Sir

Self-plagiarism seems to be an endemic phenomenon in biomedical journals, according to a recent Nature News discussion (http://tinyurl.com/2fcnfg) of the Commentary 'A tale of two citations' (Nature 451, 397–399; 2008). Classical examples include redundant publication, duplicate publication and text recycling. But is self-plagiarism really a bad thing?

We should try to disseminate scientific knowledge to the largest audience possible in order to help people solve their problems. This principle should be constrained only by legal issues such as copyright — not by ethical norms and/or constraints that violate this humanistic principle.

Some argue that self-plagiarism represents ethical misconduct: for example, duplicated data can affect meta-analyses and waste precious publication space. But self-plagiarism is currently not a legal issue; it does not meet the US Public Health Service research misconduct standards.

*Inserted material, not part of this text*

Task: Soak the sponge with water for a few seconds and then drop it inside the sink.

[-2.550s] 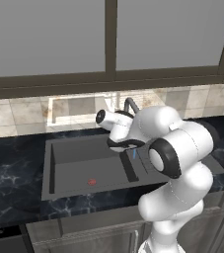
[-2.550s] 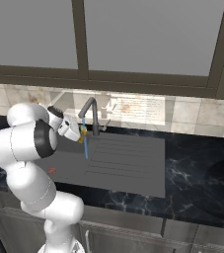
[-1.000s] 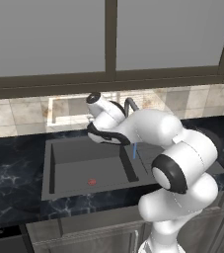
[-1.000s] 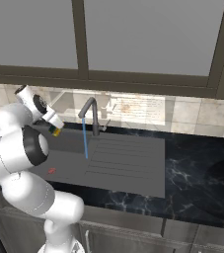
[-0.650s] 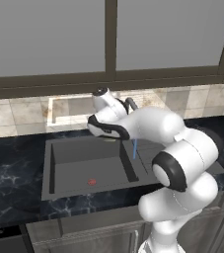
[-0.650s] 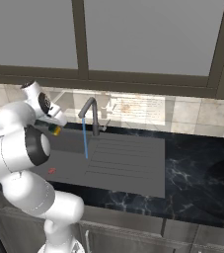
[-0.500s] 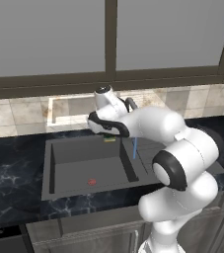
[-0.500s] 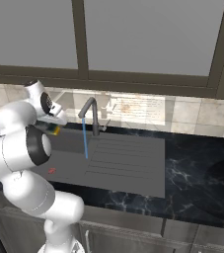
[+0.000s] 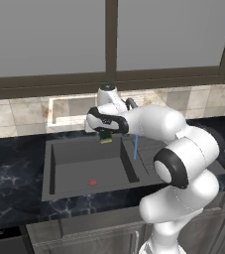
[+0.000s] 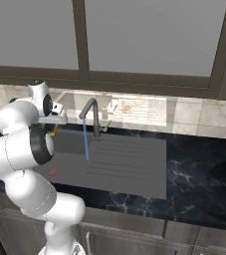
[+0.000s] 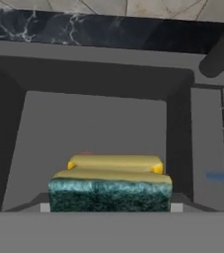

As editor of an international journal, The Journal of Cognitive and Behavioral Psychotherapies, I believe that a comprehensive ban on self-plagiarism is a fundamental error.

The reader assumes, unless told otherwise, that the text is written by the author, and that it is novel and accurate. I believe that ethical writing in relation to self-plagiarism should be defined by: full disclosure if the new and/or derivative work incorporates text previously published; citing the old work in the new; and ensuring that there is no violation of copyright law.

If duplication of content within these constraints helps the author to reach a new or larger readership, and/or if text recycling within these constraints helps to present the same idea more accurately across several publications, they become legitimate conduct. Efforts to suppress the dissemination of scientific knowledge by overregulation call to mind the Inquisition, which was established to prevent spiritual wrong-doing in the Middle Ages.